他這時覺得無比自傲,甚至連身邊那個可怕的法爾哥尼也不那么讓他畏懼了。
一想到正是自己在這一路上不停的給大人講解可蘭經,再想到大人對這部經書表現出的讓他也很意外的興趣和尊重,胡斯彌爾就覺得自己好像真的做了一件偉大的事。
不過讓他奇怪的是,大人說的關于穆圣蒙召時的那些事,卻是他從沒聽人說過的,可是從那個拉赫曼詫異表情上,他知道大人說的肯定是真的。這讓他對主人感到更加崇拜和信服。
“想不到大人連撒拉森人的經文都懂。”阿歷克斯激動的對身邊一臉陰沉的法爾哥尼嘮叨著,可看到他那張黑黑的,幾乎已經陰云遍布的臉之后,立刻小心的躲到了一邊。
“異教徒的經文,大人看這個就是在和魔鬼打交道,”法爾哥尼嘴里嘟囔著“這可不是個好兆頭。”
一聲聲洪亮的唱呵從高大寬廣的宮殿里傳出來,在與歐洲城堡陰暗簡陋的內部迥然不同,被裝飾得金碧輝煌的阿拉伯式宮殿里,一個禮儀官正站在寬闊的宮殿中央用透著深沉雄厚底氣的聲音念著手里舉著的一份文件。

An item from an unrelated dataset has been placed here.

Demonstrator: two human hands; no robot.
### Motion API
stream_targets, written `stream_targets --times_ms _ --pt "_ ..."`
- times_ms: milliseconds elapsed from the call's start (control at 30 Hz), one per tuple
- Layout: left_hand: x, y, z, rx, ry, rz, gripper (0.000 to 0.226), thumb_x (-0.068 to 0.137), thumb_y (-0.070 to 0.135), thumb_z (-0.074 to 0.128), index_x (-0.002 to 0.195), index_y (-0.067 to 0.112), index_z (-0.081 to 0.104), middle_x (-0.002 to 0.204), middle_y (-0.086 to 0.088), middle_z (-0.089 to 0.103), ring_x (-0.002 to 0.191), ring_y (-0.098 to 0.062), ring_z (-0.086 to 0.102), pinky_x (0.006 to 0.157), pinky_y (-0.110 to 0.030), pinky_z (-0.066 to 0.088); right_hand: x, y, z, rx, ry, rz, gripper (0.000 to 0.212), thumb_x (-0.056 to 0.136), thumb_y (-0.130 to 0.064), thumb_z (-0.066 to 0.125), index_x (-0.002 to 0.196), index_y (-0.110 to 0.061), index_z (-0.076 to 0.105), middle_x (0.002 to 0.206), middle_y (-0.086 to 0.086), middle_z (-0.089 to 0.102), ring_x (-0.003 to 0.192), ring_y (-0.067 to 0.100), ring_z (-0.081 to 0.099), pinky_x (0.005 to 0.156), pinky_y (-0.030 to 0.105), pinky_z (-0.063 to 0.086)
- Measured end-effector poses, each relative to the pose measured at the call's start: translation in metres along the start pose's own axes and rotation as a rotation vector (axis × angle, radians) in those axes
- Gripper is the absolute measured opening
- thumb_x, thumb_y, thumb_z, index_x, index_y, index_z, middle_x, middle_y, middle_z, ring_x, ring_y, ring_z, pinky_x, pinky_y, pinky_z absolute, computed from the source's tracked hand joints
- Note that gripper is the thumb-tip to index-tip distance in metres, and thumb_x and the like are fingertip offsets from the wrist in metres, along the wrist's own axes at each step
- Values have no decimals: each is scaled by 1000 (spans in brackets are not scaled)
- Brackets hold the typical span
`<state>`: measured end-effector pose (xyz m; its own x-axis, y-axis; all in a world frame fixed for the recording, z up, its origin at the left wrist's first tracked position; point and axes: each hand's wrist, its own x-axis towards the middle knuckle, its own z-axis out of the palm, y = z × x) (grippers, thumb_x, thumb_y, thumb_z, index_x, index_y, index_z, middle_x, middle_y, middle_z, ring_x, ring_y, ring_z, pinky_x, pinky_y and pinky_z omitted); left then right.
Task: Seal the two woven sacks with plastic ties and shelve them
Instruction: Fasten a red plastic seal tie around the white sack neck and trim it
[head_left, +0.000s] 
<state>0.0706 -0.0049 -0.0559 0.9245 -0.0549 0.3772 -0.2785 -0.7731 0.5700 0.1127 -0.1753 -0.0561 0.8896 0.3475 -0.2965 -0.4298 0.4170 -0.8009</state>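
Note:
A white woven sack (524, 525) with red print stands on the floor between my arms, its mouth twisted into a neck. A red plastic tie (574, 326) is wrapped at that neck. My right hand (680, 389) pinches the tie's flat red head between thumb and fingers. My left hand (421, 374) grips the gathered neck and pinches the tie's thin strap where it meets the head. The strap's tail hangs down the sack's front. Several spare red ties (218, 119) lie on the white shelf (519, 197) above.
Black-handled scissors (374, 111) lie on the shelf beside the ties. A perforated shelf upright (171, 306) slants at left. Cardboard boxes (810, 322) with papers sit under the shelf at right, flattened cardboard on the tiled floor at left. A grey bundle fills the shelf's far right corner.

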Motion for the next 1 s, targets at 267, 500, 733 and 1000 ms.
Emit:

即使并不知道那究竟說的是什么,可看著每念一個名字就會有一位阿拉伯貴族總圍攏在四周圓柱下的走廊走出來,向坐在中央的薩拉丁行禮的情景,倫格知道那可能是一份來覲見的部落貴族的名單。
不過也正因為這個,他才第一次領會到那些部落的龐雜和繁瑣。
雖然早就有人調侃說,阿拉伯人的部落多得和沙漠里的沙子一樣,而酋長的數量可以和天上的星星媲美,可是當聽到從那個禮儀官嘴里一直流淌出來的名字,和隨著這些名字不住走出來的貴族之后,倫格才真正理解那句話的意義。
隨著唱名還在無休無止的進行,倫格在拉赫曼的陪同下慢慢走進了宮殿,在邁進這間大得出奇的宮殿的一剎那,他感覺到了四周突然緊張的空氣,和無數雙眼睛投射過來的敵意,殺氣,憎恨和不信任。
他聽到禮儀官顯然因為他的出現變得有些不自然的聲音,同時感覺到一些雖然衣著簡陋,卻攥著鋒利刀柄的偏僻貴族們向他慢慢靠來的危機。
“這些撒拉森人要干什么?”法爾哥尼靠前幾步在倫格耳邊小聲問著“大人我們是不是現在就沖上去一刀殺了那個薩拉丁,只要他死了我們就能進天堂了。”
“我可不是為了進天堂才來到這個世界的。”倫格在心底對狂熱的剝尸者一陣無奈,他不得不一邊走著,一邊小心的阻擋在法爾哥尼面前,以防這個成事不足敗事有余的莽漢一時頭腦發熱把自己這些人都給搭進去。
“如果你們真這么干,也許你們的靈魂能受到真主的救贖。”拉赫曼突然低聲在倫格耳邊說。